What the exercise asks: Print, from the listing below, the lines starting at the line containing "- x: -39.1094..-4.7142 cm" and ending at the line containing "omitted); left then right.", exactly as they stand, and print nothing else.

Material for this task:
——————————

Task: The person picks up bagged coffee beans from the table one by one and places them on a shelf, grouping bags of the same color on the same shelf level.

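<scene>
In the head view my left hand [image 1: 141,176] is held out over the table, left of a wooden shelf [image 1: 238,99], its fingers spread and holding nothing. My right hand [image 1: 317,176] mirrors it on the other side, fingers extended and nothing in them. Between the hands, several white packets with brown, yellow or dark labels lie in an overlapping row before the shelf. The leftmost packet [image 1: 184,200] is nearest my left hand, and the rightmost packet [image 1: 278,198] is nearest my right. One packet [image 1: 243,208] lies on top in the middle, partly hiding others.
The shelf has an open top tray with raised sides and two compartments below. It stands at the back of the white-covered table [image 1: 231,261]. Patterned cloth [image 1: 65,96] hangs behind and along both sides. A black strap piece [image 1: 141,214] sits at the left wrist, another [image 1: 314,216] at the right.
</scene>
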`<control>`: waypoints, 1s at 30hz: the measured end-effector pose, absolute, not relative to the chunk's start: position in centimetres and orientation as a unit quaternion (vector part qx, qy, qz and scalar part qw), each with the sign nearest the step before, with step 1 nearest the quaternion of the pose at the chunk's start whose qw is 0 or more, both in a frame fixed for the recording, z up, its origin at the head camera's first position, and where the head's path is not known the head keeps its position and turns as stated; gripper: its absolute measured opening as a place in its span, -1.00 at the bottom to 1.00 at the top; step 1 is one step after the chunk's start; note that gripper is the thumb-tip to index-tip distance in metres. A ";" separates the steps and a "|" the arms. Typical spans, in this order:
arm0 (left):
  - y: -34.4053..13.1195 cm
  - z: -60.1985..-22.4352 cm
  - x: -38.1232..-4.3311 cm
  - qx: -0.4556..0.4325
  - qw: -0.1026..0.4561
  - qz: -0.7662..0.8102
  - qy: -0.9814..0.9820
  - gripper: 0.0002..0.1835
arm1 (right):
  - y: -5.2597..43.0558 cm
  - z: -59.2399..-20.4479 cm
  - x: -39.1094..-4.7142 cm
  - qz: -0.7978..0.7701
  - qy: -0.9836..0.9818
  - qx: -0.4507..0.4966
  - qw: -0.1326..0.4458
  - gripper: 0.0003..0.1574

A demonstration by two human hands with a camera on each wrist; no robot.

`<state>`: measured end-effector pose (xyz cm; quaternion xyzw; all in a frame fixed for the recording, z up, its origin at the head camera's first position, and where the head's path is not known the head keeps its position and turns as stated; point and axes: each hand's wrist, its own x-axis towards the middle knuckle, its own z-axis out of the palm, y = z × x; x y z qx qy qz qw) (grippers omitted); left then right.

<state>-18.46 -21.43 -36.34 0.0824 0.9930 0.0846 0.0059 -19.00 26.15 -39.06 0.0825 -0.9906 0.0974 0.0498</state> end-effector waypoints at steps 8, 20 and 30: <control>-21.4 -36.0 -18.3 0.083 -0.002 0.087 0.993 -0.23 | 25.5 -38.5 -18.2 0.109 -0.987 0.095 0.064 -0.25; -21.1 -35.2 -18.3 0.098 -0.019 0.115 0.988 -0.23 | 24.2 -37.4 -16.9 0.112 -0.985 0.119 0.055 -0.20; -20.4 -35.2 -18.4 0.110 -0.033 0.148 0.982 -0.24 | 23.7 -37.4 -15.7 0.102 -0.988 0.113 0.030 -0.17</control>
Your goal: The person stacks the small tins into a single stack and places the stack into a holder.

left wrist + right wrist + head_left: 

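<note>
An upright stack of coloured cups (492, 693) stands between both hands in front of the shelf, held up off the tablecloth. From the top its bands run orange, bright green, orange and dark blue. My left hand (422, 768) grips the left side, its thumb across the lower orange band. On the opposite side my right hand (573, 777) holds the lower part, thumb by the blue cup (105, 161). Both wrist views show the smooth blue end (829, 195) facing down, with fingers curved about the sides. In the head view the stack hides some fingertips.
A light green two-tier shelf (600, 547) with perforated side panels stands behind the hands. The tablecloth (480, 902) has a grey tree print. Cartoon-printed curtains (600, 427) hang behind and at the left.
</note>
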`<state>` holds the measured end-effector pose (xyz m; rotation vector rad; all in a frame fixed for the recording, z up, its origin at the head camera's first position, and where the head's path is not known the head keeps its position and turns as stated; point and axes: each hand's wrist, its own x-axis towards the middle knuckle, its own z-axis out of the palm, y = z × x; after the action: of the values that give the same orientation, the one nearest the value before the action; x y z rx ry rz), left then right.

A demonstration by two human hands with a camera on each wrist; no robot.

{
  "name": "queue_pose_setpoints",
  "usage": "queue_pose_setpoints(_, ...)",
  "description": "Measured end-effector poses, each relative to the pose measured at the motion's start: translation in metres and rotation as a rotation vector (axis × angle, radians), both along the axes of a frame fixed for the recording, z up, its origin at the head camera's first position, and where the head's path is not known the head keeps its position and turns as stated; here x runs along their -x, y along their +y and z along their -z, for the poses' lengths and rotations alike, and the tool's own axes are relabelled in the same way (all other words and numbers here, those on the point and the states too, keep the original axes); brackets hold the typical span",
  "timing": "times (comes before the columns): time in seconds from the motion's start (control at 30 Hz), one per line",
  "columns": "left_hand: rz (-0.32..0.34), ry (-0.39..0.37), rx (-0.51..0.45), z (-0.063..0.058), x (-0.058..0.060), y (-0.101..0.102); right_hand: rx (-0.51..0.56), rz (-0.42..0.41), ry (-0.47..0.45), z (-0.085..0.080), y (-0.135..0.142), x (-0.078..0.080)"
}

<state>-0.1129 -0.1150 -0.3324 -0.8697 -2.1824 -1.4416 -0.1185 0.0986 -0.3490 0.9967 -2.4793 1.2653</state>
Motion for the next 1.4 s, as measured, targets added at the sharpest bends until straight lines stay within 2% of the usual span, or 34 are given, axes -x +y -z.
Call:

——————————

Answer box:
  - x: -39.1094..-4.7142 cm
  - qz: -0.7978..0.7701
  - qy: -0.9836..0.9818
  - qx: -0.4507..0.4966
  - qw: -0.1326..0.4458
  - gripper: 0.0003..0.1574

A demonstration by two human hands with a camera on each wrist; no robot.

`<state>`: measured end-effector pose (xyz cm; quaternion xyzw; all in a frame fixed for the recording, z up, its origin at the head camera's first position, and where the head's path is not known the head keeps its position and turns as stated; point and axes: each hand's wrist, its own x-axis towards the middle knuckle, its own z-axis out of the palm, y = z × x; x y z qx qy qz qw) (grippers omitted); left then right.

This exercise calls for no further output.